O tédio em crianças com altas capacidades pode gerar repercussões sérias em sua saúde física e psíquica. Inclusive, pode chegar a gerar grandes transtornos sociais, comportamentais e cognitivos. Por exemplo, graves dificuldades de adaptação e integração com o grupo da mesma idade e sentimentos de frustração e desamparo que, passados os anos, provocam sentimentos de incompetência e ansiedade.

Essas alterações podem se agravar se profissionais da infância confundirem o tédio causado pela sua alta inteligência com outros transtornos e patologias. Por exemplo, com TDAH, que também gera a mesma falta de concentração em sala, ou com problemas de aprendizagem ou alterações na personalidade.

Menina entediada na escola

Nos adultos, se o tédio é extremo e acontece com muita frequência, também pode causar problemas graves.
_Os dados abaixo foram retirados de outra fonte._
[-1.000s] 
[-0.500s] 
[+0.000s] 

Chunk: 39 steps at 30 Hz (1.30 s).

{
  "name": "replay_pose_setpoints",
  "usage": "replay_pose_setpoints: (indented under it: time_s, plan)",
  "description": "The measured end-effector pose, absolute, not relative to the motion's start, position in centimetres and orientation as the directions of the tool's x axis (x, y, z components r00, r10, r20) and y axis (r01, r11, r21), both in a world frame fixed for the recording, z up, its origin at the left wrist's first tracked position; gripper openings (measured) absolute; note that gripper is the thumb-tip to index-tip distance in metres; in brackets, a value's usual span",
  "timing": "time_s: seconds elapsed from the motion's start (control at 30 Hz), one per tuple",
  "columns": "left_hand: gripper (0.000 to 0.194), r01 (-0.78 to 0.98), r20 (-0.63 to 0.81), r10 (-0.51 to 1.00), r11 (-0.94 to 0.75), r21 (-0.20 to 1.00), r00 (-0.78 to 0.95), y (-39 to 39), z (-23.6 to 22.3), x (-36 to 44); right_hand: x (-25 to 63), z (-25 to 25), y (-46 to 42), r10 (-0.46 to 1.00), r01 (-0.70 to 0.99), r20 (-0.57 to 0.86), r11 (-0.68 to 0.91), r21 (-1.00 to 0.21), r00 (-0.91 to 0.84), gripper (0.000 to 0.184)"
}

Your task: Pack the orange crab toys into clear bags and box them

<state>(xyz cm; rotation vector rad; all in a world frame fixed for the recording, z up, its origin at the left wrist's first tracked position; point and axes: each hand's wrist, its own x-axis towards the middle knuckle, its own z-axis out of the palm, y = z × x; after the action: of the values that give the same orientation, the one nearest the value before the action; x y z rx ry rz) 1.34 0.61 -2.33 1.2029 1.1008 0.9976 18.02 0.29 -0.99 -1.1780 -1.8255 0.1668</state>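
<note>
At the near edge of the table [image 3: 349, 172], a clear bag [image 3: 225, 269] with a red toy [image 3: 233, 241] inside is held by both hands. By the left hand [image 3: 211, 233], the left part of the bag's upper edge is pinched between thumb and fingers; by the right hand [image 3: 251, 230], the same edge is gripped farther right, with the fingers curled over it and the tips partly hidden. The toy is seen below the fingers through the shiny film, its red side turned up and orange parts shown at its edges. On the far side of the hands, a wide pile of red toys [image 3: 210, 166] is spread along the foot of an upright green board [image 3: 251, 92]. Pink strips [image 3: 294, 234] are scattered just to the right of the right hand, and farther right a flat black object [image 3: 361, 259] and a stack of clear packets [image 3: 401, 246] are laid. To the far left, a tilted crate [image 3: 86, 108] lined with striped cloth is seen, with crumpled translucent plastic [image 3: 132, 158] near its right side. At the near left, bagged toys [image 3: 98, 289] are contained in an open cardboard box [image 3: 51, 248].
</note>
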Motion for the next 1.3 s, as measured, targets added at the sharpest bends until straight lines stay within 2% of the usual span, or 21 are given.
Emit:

Conforme indica James Danckert, um dos maiores experts nesse assunto, se experimentarmos o tédio nesses termos é provável que tenhamos uma maior tendência para desenvolver depressão, ansiedade e comportamentos compulsivos. Além disso, pode ser a causa de um transtorno obsessivo-compulsivo ou de diferentes tipos de somatização, porque tem um poderoso efeito negativo sobre a saúde física e psicológica.

Não obstante, sentir tédio de vez em quando também pode fazer bem para a saúde. Às vezes, quando estamos saturados do ritmo do dia a dia, sentimos falta daqueles momentos de “não fazer nada”. São momentos para nos dedicarmos a nós mesmos, e convenientes para libertar a mente de vez em quando. Assim, temos a chance de prestar atenção a nossos pensamentos internos, que na pior das hipóteses sempre têm algo a nos dizer.


Este texto é fornecido apenas para fins informativos e não substitui a consulta com um profissional. Em caso de dúvida, consulte o seu especialista.